Factor burzaco en sobre la frontera / Composición, arreglos y dirección: Abel Gilbert / Músicos: Carolina Restuccia, voz; Facundo Negri, batería, vibráfono y percusión; Pedro Chalkho, guitarras; Carlos Quebrada Vázquez, bajo, y Sebastián Preit, piano / Invitados: Sergio Catalán, flautas; Rosa Nolly, saxos; Luciano Gianbastiani, clarinetes y saxo; Alan Courtis, guitarra; Nahuel Tavosnaska, bajo, y Hernán Crida, actor / Ensamble vocal: Virginia Majorel, Valeria Martinelli, Martí Díaz y Javier Lezcano / Próxima función: hoy, a las 20.30, en el CETC. Nuestra opinión: muy bueno

El director del Centro de Experimentación del Teatro Colón, Miguel Galperín, no suele diseñar su programación sobre lo que hay dando vueltas en la escena artística. Encarga obras o elabora conceptos que se concretan con músicos solistas, grupos, bailarines y actores que se encuadran con determinada propuesta. En el caso de las últimas funciones que el CETC propone este año (un ciclo denominado Sobre la frontera , que combina música académica con lenguajes de la música popular), el grupo Factor Burzaco sólo tuvo que hacer de sí mismo sobre el escenario. ¿Por qué? Porque lo suyo es la mixtura de lenguajes de tradición escrita y popular.

Hay otro dato significativo: a pesar de que la idea de vanguardia, evolución y progreso rondó a la música contemporánea casi desde que es considerada como tal (mediados del siglo pasado, digamos), las palabras "tradición escrita" no le son ajenas y tienen su peso desde el momento que obligan a una mirada hacia la historia.

Quizá sea ésta una época en la que la música contemporánea se revisita a sí misma a través de sus intérpretes y el proyecto de Gilbert sea uno de estos casos, en la medida en que el compositor hecha mano a procedimientos de este lenguaje, aunque esté mezclado con otros, los populares. Veamos algunos ejemplos.
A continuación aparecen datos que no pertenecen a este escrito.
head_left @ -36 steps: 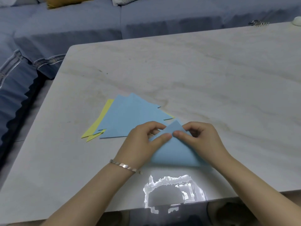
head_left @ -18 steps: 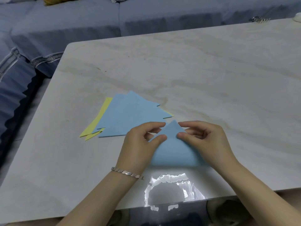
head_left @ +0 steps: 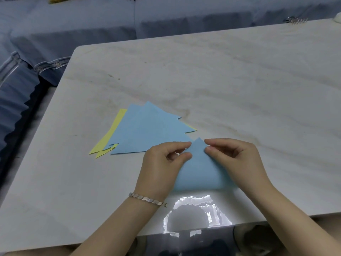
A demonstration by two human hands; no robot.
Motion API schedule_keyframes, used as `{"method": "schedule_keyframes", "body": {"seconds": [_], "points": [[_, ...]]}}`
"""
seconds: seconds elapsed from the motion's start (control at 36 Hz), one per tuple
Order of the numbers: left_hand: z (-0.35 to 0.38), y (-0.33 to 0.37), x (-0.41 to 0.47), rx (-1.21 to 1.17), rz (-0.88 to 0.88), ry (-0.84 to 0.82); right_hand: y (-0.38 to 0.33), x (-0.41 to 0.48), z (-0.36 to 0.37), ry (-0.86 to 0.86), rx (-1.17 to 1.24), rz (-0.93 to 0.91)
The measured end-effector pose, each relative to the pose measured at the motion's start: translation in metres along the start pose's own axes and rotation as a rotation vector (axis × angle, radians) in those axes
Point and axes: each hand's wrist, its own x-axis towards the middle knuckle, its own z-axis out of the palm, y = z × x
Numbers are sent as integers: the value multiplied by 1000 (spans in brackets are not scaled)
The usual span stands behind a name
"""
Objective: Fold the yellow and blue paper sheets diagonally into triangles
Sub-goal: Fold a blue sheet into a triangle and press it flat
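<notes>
1. Light blue paper sheet (head_left: 199, 170), doubled over into a triangle, lies near the front edge of the pale marble-patterned worktop (head_left: 221, 80). Its apex points away and its long side faces the person. That long side looks soft and rounded, so I judge it not yet creased.
2. Left hand (head_left: 162, 167), with a silver link bracelet (head_left: 147, 198) at the wrist, pinches the sheet's left slope just below the apex, thumb and forefinger curled onto it. Right hand (head_left: 238, 159) pinches the right slope likewise. The apex tip shows bare between them.
3. Stack of folded blue and yellow paper triangles (head_left: 147, 132) lies just beyond and left of the left hand. Blue is on top, with yellow showing at the left margin and right tip. Whether it touches the sheet in hand, I cannot tell. Blue sofa (head_left: 73, 24) stands behind the worktop.
4. Risks, as judged:
   - The layers are held only near the tip. If either pinch relaxes before the long side is pressed flat, the upper corner may creep off the lower one and the crease would set skewed.
   - Pressing from one end alone could push a pucker along the fold.
   - A pull towards the body could drag the sheet over the front edge.
5. Against a second ago: the thumbs then nearly met over the apex. Now the right thumb sits further out along its slope, uncovering the tip. Sheet and stack keep their places.
</notes>
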Motion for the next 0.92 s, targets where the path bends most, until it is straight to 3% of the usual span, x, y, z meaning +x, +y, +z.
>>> {"method": "schedule_keyframes", "body": {"seconds": [0.31,0.92], "points": [[1,-2,2,16,-20,-64,2,0,-3,-44,0,22],[2,2,2,30,5,-29,-1,1,-4,-58,-45,-32]]}}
La manera en que escribe las líneas vocales y el tipo de diseño e intervalos que utiliza, que comenzó a trabajarse hace varias décadas; o la relación (caprichosa, tal vez, que puede hacer este cronista) entre el planteo de música como tortura y alguna escena de (la sesentista y futurista) La naranja mecánica .
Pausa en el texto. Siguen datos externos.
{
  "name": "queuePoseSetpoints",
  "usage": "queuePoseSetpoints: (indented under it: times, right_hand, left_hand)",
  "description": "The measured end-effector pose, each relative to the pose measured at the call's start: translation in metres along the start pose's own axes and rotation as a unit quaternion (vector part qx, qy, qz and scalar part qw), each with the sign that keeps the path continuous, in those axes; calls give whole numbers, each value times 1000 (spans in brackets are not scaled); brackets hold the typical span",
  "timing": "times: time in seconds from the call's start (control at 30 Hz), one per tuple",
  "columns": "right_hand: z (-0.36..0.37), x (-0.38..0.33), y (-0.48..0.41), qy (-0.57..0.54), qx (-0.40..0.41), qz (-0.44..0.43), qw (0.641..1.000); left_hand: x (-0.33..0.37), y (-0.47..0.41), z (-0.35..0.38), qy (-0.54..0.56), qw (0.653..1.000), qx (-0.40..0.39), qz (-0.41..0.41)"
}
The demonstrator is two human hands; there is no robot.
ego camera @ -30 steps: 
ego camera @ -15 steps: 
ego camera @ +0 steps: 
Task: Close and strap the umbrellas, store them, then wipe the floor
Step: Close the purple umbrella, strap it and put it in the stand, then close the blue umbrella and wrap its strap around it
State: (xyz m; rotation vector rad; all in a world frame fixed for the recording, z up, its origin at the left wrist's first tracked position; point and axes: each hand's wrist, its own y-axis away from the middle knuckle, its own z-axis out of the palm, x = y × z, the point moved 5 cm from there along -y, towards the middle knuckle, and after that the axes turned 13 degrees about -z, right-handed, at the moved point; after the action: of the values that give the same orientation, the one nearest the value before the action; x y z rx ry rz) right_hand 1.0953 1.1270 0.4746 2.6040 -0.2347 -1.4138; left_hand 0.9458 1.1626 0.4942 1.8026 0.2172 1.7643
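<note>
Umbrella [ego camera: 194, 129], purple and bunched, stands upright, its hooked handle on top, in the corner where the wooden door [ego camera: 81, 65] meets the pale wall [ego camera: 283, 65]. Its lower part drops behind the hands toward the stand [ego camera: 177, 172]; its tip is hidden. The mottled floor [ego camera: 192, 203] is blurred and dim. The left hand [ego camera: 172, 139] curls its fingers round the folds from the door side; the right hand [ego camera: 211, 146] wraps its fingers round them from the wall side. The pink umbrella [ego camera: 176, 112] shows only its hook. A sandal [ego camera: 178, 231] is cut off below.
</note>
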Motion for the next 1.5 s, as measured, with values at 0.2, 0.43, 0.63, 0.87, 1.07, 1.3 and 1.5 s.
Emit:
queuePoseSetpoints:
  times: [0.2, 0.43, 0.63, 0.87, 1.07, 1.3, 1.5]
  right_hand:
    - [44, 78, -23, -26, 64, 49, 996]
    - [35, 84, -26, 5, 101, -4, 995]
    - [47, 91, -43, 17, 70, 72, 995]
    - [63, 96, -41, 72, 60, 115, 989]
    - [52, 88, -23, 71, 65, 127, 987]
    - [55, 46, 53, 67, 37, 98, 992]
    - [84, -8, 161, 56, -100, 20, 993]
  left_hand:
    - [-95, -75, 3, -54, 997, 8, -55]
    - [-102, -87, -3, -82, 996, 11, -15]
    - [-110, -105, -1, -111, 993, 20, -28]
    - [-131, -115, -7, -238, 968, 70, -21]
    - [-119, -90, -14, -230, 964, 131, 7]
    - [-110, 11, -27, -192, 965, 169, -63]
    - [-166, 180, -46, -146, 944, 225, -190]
Lo mismo se puede decir de los lenguajes "populares" que predominan en sus obras. El compositor echa mano a una de sus pasiones, el rock progresivo de la década del setenta. Por eso se puede encontrar un clima minimalista y desfasado a la manera de Robert Fripp, o breves pasajes de una voz femenina crispada que bien se llevaría con los proyectos de la dupla Zorn-Patton. Las lecturas son múltiples porque Gilbert se nutre de elementos claramente identificados con tiempos y lugares, pero la manera como trabaja los lenguajes hace que el oído se desprenda de las referencias o las relativice. Entendido de este modo, poco importa si lo que suena atrasa o es de otra época porque la ecuación no sería música contemporánea = novedad, experimentación, evolución, etc., etc. Lo que no ofrece múltiples lecturas es el resultado sonoro. Gilbert consigue la complicidad plena de sus músicos, que son muy talentosos. Y lo que hay más allá de las ideas de Gilbert es un grupo sólido y enérgico que las potencia y un ensamble vocal magnífico.

Por último, a Factor Burzaco siempre le sobra o le falta algo para que podamos reconocerlo claramente con rótulos como "música contemporánea", "rock progresivo" o "folklore". Pero sin eso que le sobra o le falta para ser "convencional" no tendría su razón de ser. Porque la esencia del grupo sigue siendo esa intención y concreción de lenguajes mixturados, amalgamados y friccionados.